• [WHAT IS EXPECTED] The records that follow are to be transcribed word for word.

[THE DATA Boundary: Start]

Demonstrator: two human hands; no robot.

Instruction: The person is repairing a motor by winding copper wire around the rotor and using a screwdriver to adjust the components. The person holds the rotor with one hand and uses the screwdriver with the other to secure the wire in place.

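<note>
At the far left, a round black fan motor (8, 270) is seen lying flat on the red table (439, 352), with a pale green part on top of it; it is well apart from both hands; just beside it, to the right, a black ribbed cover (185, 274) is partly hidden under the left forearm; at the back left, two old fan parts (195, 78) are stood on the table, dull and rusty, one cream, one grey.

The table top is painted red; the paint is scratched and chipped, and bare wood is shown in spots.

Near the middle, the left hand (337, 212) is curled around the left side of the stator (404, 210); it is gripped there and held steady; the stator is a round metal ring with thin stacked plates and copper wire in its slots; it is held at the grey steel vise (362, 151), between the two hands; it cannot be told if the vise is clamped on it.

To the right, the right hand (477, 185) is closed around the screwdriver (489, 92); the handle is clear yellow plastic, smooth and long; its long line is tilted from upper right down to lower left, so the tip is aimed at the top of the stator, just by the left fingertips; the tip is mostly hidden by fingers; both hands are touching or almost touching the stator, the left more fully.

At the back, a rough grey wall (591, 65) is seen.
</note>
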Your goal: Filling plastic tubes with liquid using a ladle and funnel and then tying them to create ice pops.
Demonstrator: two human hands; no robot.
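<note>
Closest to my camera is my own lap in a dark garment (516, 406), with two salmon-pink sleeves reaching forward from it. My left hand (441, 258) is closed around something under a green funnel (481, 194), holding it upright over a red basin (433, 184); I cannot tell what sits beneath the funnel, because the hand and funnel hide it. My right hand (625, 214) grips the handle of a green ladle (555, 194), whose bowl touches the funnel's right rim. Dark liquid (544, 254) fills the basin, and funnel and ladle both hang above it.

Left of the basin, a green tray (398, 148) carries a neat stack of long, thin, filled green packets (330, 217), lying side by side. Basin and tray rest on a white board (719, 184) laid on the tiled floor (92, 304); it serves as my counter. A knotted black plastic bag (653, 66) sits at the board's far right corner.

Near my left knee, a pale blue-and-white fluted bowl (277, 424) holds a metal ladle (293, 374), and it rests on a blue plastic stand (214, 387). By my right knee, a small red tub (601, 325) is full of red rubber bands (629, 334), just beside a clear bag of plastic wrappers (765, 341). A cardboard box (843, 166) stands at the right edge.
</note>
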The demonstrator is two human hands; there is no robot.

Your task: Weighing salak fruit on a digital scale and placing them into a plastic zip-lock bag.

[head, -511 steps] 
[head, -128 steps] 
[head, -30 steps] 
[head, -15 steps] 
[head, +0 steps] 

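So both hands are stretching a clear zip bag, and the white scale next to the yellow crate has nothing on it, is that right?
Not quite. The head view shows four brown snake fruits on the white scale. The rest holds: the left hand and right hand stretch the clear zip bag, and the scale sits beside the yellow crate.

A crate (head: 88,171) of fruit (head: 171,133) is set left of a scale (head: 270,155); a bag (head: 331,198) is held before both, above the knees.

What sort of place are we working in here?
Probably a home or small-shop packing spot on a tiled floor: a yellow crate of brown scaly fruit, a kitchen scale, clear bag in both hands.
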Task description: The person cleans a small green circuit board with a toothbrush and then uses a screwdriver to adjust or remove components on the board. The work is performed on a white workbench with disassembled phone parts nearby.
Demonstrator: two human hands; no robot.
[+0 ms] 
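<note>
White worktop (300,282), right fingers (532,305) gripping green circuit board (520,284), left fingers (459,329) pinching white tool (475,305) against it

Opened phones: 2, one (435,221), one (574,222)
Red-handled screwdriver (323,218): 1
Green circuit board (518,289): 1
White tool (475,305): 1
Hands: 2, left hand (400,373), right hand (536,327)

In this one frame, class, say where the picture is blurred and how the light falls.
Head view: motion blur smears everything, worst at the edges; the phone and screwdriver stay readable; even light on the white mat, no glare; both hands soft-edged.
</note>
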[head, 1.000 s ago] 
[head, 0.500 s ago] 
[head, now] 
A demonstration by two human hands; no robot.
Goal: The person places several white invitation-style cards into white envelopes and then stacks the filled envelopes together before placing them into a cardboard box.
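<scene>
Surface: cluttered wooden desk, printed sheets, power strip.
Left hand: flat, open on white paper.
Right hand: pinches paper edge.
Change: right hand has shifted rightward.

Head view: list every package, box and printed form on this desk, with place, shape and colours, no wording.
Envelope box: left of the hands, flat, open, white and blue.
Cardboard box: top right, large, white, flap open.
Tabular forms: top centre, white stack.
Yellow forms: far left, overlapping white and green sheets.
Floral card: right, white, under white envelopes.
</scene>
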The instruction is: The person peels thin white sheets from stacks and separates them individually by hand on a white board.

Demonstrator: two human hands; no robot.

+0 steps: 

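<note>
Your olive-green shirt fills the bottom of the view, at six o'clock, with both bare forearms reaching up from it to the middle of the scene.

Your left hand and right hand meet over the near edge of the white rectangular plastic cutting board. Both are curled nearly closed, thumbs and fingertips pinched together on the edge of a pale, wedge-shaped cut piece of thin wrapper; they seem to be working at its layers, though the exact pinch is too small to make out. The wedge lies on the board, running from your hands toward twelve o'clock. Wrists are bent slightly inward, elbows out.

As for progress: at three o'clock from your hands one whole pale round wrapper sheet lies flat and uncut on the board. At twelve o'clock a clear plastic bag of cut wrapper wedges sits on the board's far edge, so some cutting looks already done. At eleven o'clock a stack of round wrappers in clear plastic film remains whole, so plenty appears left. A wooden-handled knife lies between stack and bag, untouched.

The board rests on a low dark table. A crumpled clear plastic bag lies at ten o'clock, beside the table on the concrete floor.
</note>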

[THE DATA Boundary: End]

• [COMPLETED EXERCISE]
Demonstrator: two human hands; no robot.

Instruction: The person is repairing a motor by winding copper wire around the rotor and using a screwdriver to adjust the components. The person holds the rotor with one hand and uses the screwdriver with the other to secure the wire in place.

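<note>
At the far left, a round black fan motor (8, 270) is seen lying flat on the red table (439, 352), with a pale green part on top of it; it is well apart from both hands; just beside it, to the right, a black ribbed cover (185, 274) is partly hidden under the left forearm; at the back left, two old fan parts (195, 78) are stood on the table, dull and rusty, one cream, one grey.

The table top is painted red; the paint is scratched and chipped, and bare wood is shown in spots.

Near the middle, the left hand (337, 212) is curled around the left side of the stator (404, 210); it is gripped there and held steady; the stator is a round metal ring with thin stacked plates and copper wire in its slots; it is held at the grey steel vise (362, 151), between the two hands; it cannot be told if the vise is clamped on it.

To the right, the right hand (477, 185) is closed around the screwdriver (489, 92); the handle is clear yellow plastic, smooth and long; its long line is tilted from upper right down to lower left, so the tip is aimed at the top of the stator, just by the left fingertips; the tip is mostly hidden by fingers; both hands are touching or almost touching the stator, the left more fully.

At the back, a rough grey wall (591, 65) is seen.
</note>
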Your goal: Filling plastic tubes with liquid using a ladle and funnel and then tying them to create ice pops.
Demonstrator: two human hands; no robot.
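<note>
Closest to my camera is my own lap in a dark garment (516, 406), with two salmon-pink sleeves reaching forward from it. My left hand (441, 258) is closed around something under a green funnel (481, 194), holding it upright over a red basin (433, 184); I cannot tell what sits beneath the funnel, because the hand and funnel hide it. My right hand (625, 214) grips the handle of a green ladle (555, 194), whose bowl touches the funnel's right rim. Dark liquid (544, 254) fills the basin, and funnel and ladle both hang above it.

Left of the basin, a green tray (398, 148) carries a neat stack of long, thin, filled green packets (330, 217), lying side by side. Basin and tray rest on a white board (719, 184) laid on the tiled floor (92, 304); it serves as my counter. A knotted black plastic bag (653, 66) sits at the board's far right corner.

Near my left knee, a pale blue-and-white fluted bowl (277, 424) holds a metal ladle (293, 374), and it rests on a blue plastic stand (214, 387). By my right knee, a small red tub (601, 325) is full of red rubber bands (629, 334), just beside a clear bag of plastic wrappers (765, 341). A cardboard box (843, 166) stands at the right edge.
</note>
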The demonstrator is two human hands; there is no robot.

Your task: Weighing salak fruit on a digital scale and placing them into a plastic zip-lock bag.

[head, -511 steps] 
[head, -128 steps] 
[head, -30 steps] 
[head, -15 steps] 
[head, +0 steps] 

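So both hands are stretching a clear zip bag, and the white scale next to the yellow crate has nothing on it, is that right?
Not quite. The head view shows four brown snake fruits on the white scale. The rest holds: the left hand and right hand stretch the clear zip bag, and the scale sits beside the yellow crate.

A crate (head: 88,171) of fruit (head: 171,133) is set left of a scale (head: 270,155); a bag (head: 331,198) is held before both, above the knees.

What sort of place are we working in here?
Probably a home or small-shop packing spot on a tiled floor: a yellow crate of brown scaly fruit, a kitchen scale, clear bag in both hands.
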Task description: The person cleans a small green circuit board with a toothbrush and then uses a screwdriver to adjust or remove components on the board. The work is performed on a white workbench with disassembled phone parts nearby.
Demonstrator: two human hands; no robot.
[+0 ms] 
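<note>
White worktop (300,282), right fingers (532,305) gripping green circuit board (520,284), left fingers (459,329) pinching white tool (475,305) against it

Opened phones: 2, one (435,221), one (574,222)
Red-handled screwdriver (323,218): 1
Green circuit board (518,289): 1
White tool (475,305): 1
Hands: 2, left hand (400,373), right hand (536,327)

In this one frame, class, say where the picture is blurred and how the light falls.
Head view: motion blur smears everything, worst at the edges; the phone and screwdriver stay readable; even light on the white mat, no glare; both hands soft-edged.
</note>
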[head, 1.000 s ago] 
[head, 0.500 s ago] 
[head, now] 
A demonstration by two human hands; no robot.
Goal: The person places several white invitation-style cards into white envelopes and then stacks the filled envelopes together before placing them into a cardboard box.
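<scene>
Surface: cluttered wooden desk, printed sheets, power strip.
Left hand: flat, open on white paper.
Right hand: pinches paper edge.
Change: right hand has shifted rightward.

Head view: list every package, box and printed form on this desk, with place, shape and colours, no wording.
Envelope box: left of the hands, flat, open, white and blue.
Cardboard box: top right, large, white, flap open.
Tabular forms: top centre, white stack.
Yellow forms: far left, overlapping white and green sheets.
Floral card: right, white, under white envelopes.
</scene>
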The instruction is: The person peels thin white sheets from stacks and separates them individually by hand on a white board.

Demonstrator: two human hands; no robot.

+0 steps: 

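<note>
Your olive-green shirt fills the bottom of the view, at six o'clock, with both bare forearms reaching up from it to the middle of the scene.

Your left hand and right hand meet over the near edge of the white rectangular plastic cutting board. Both are curled nearly closed, thumbs and fingertips pinched together on the edge of a pale, wedge-shaped cut piece of thin wrapper; they seem to be working at its layers, though the exact pinch is too small to make out. The wedge lies on the board, running from your hands toward twelve o'clock. Wrists are bent slightly inward, elbows out.

As for progress: at three o'clock from your hands one whole pale round wrapper sheet lies flat and uncut on the board. At twelve o'clock a clear plastic bag of cut wrapper wedges sits on the board's far edge, so some cutting looks already done. At eleven o'clock a stack of round wrappers in clear plastic film remains whole, so plenty appears left. A wooden-handled knife lies between stack and bag, untouched.

The board rests on a low dark table. A crumpled clear plastic bag lies at ten o'clock, beside the table on the concrete floor.
</note>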

No more work is needed on this exercise.